Kim told me she didn’t actually speak to Ho at that point, although she’d talked to him at other times about the project, and that “nothing he could have said would have changed anything I did at that point anyway.” Matier and Ross in the San Francisco Chronicle reported that Ho was heard outside afterward saying “don’t worry, she’s fine.”

Matier and Ross have twice mentioned that the project will benefit “Chinatown nonprofits,” but there’s nothing in any public development document to support that assertion.

Chiu told me that no Chinese community leaders called him to urge support for 8 Washington. The money that goes into the affordable housing fund could go to the Chinatown Community Development Corp., where Ho works, but it’s hardly automatic — that money will go into a city fund and can’t be earmarked for any neighborhood or organization.
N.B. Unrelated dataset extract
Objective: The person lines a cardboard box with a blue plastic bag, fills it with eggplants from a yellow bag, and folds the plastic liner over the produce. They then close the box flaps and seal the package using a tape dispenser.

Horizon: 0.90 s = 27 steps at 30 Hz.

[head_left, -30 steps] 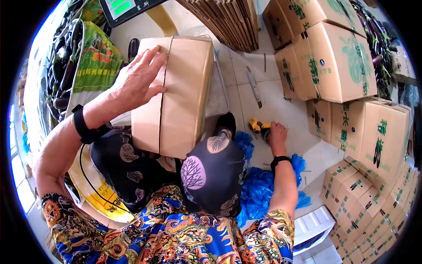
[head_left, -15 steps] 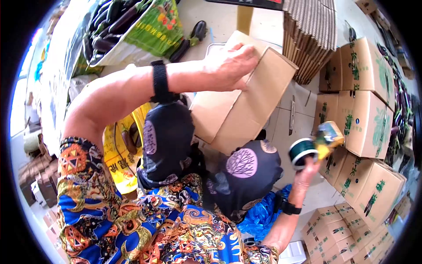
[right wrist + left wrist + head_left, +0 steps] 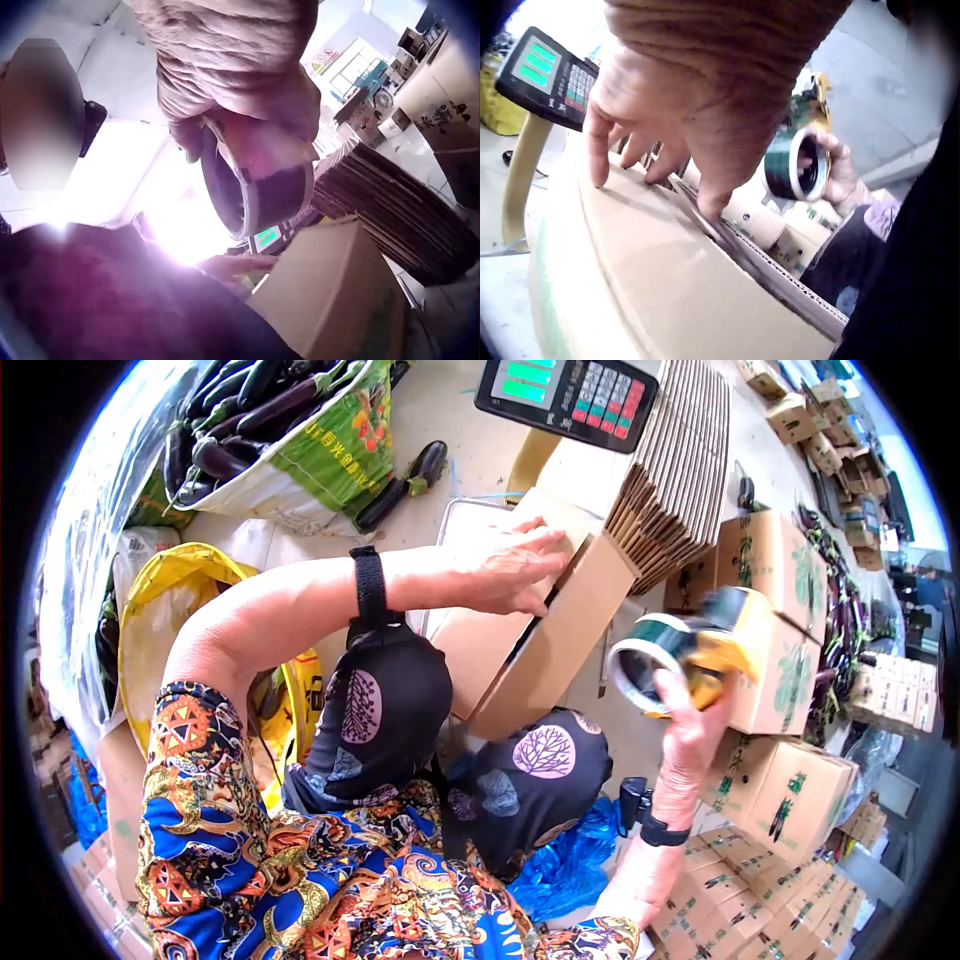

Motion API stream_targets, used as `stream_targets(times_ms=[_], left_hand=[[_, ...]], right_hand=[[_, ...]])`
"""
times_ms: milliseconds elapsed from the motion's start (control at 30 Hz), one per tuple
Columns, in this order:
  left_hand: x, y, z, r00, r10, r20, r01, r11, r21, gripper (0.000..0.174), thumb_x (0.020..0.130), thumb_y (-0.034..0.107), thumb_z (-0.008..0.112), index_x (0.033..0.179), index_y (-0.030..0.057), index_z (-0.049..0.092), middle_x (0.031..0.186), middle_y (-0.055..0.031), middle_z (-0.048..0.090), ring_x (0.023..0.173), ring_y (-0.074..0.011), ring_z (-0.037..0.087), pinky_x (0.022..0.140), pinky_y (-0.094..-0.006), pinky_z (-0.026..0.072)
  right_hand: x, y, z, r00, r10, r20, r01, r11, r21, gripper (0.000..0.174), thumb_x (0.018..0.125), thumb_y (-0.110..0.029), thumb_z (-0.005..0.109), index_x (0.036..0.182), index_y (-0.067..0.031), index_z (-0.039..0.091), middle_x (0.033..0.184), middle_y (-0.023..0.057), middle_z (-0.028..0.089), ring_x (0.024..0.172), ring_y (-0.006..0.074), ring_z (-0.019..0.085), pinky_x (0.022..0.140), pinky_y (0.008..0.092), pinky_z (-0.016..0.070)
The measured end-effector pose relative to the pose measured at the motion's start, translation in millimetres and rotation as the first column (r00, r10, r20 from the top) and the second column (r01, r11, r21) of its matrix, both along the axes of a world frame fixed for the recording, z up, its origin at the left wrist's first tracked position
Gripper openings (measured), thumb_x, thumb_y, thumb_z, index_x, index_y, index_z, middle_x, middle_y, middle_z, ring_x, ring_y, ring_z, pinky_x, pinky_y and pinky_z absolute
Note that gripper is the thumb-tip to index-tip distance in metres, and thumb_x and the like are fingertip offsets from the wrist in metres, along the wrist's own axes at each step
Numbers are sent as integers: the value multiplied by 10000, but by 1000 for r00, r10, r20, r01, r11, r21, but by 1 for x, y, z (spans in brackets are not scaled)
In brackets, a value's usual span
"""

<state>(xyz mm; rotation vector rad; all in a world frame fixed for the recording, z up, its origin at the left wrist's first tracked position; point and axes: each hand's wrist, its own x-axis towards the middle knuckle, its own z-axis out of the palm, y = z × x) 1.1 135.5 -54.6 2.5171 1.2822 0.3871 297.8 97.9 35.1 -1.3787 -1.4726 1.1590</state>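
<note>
A cardboard box (image 3: 560, 660) stands before the knees, its two top flaps parted by a narrow dark gap. My left hand (image 3: 505, 565) rests on the top; in the left wrist view its fingertips press the near flap (image 3: 667, 262) and the thumb touches down by the gap. Raised to the right of the box, my right hand (image 3: 692, 735) grips a yellow tape dispenser (image 3: 722, 655) loaded with a wide roll of dark green tape (image 3: 281, 196). The dispenser is apart from the box, and its front end is blurred.
Flattened cartons (image 3: 670, 480) stand stacked behind the box, beside a scale display (image 3: 568, 398). Printed boxes (image 3: 785, 660) are piled on the right. A bag of eggplants (image 3: 335, 455) sits at the back left, a yellow basket (image 3: 150, 595) nearer. Blue plastic (image 3: 565, 870) lies by the right knee.
My right hand has lifted the tape dispenser from the floor and brought it up toward the box. The box has turned and its flap gap has widened; my left hand stays on top.
</note>
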Motion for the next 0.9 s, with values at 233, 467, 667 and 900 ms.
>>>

CCDC director Norman Fong confirmed to me that CCDC wasn’t supporting the project. In fact, Cindy Wu, a CCDC staffer who serves on the city Planning Commission, voted against 8 Washington.

I couldn’t reach Ho to ask why he was working so hard on this deal. But one longtime political insider had a suggestion: “Sometimes it’s not about money, it’s about power. And if you want to have power, you need to win and prove you can win.”

Snellgrove will be sitting pretty if 8 Washington breaks ground. Since it’s a private deal (albeit in part on Port of San Francisco land) there’s no public record of how much money the developer stands to make. But Chiu pointed out during the meeting, and confirmed to me later by phone, that “there are only two data points we know.” One is that Snellgrow informed the Port that he expects to gross $470 million in revenue from selling the condos. The other is that construction costs are expected to come in at about $177 million. Even assuming $25 million in legal and other soft costs, that’s a huge profit margin.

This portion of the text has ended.